* WHAT TO DO: Below is a listing; restate from it, character for character, the lines beginning at the line holding "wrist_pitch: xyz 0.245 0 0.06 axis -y" and ending at the line holding "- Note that", both included.

* DATASET EXTRACT:
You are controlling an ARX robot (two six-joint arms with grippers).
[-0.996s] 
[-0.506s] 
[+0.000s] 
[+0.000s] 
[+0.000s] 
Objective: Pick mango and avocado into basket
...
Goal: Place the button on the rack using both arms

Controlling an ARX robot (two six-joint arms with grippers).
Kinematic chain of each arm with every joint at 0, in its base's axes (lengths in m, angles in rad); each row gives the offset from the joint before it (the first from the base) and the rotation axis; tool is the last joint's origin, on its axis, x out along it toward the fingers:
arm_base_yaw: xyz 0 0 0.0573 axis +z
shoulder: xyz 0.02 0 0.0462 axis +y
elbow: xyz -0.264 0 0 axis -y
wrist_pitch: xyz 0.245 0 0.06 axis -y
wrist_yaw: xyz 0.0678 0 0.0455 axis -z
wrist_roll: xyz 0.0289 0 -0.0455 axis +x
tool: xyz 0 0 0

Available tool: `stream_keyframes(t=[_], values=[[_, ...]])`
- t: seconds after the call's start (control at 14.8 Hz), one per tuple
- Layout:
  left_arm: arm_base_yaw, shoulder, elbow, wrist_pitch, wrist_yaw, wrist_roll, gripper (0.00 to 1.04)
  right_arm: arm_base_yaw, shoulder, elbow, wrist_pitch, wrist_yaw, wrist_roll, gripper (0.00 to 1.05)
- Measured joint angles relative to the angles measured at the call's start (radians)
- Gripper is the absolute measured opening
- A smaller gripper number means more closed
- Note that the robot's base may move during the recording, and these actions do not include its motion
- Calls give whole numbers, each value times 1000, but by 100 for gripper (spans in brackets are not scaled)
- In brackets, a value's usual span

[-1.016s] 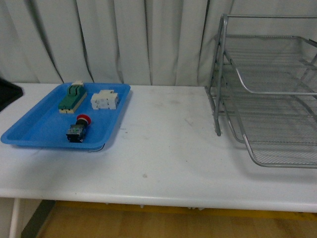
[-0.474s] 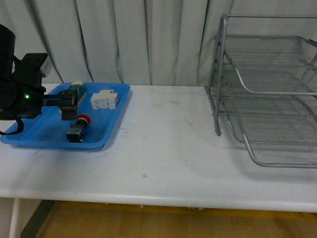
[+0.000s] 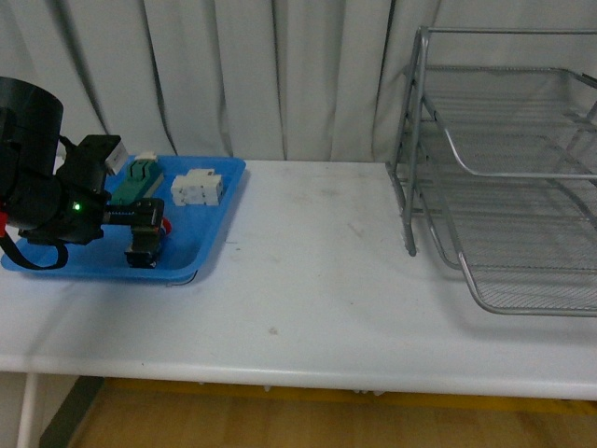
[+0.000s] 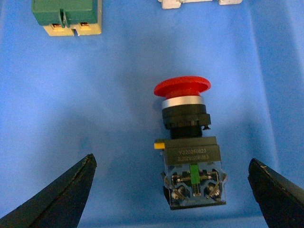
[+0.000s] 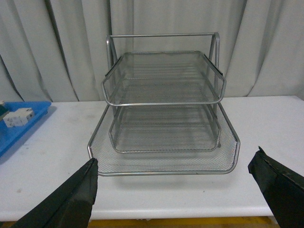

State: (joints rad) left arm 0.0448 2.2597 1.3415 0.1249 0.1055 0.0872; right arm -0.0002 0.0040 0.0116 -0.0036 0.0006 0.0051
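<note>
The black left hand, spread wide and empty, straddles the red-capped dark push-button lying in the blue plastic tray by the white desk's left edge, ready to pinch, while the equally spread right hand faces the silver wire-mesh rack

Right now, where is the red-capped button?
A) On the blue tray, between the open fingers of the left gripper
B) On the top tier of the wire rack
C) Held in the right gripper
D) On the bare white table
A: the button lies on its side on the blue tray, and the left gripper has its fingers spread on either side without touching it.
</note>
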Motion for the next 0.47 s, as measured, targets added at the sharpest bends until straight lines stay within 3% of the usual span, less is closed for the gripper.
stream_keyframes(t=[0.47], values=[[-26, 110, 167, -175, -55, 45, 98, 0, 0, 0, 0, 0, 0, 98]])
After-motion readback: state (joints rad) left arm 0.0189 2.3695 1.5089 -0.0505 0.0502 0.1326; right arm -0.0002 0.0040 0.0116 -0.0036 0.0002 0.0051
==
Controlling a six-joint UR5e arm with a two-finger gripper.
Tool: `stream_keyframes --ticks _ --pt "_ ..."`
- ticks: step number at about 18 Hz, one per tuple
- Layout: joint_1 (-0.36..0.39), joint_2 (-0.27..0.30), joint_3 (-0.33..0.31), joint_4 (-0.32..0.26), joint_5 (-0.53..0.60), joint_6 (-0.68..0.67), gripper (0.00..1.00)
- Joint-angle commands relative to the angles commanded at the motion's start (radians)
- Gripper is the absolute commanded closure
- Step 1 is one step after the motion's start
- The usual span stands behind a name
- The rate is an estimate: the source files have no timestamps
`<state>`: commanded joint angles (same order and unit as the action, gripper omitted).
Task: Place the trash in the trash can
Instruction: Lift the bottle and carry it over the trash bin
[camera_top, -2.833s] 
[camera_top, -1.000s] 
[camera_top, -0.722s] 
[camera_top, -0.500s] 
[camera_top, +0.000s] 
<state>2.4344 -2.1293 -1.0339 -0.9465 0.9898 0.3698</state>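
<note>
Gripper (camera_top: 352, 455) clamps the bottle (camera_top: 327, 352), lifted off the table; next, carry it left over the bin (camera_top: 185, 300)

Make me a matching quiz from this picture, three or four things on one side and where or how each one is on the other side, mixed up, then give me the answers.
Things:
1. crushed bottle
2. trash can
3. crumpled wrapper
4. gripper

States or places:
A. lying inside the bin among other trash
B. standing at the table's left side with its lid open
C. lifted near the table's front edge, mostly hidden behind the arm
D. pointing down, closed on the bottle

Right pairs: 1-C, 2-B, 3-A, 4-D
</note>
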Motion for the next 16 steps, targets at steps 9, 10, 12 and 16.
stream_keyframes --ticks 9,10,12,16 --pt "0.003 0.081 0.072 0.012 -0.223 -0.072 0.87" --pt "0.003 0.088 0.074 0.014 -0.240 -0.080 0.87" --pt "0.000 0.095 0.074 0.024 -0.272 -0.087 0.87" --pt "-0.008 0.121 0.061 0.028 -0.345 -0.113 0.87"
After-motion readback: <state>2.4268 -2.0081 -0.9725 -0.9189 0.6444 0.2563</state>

* ANSWER SECTION:
wrist_pitch: xyz 0.245 0 0.06 axis -y
wrist_yaw: xyz 0.0678 0 0.0455 axis -z
wrist_roll: xyz 0.0289 0 -0.0455 axis +x
tool: xyz 0 0 0

Available tool: `stream_keyframes(t=[_], values=[[_, ...]])`
- t: seconds after the call's start (control at 14.8 Hz), one per tuple
- Layout:
  left_arm: arm_base_yaw, shoulder, elbow, wrist_pitch, wrist_yaw, wrist_roll, gripper (0.00 to 1.04)
  right_arm: arm_base_yaw, shoulder, elbow, wrist_pitch, wrist_yaw, wrist_roll, gripper (0.00 to 1.05)
- Measured joint angles relative to the angles measured at the call's start (radians)
- Gripper is the absolute measured opening
- A smaller gripper number means more closed
- Note that the robot's base may move during the recording, and these actions do not include its motion

The answer was written out completely.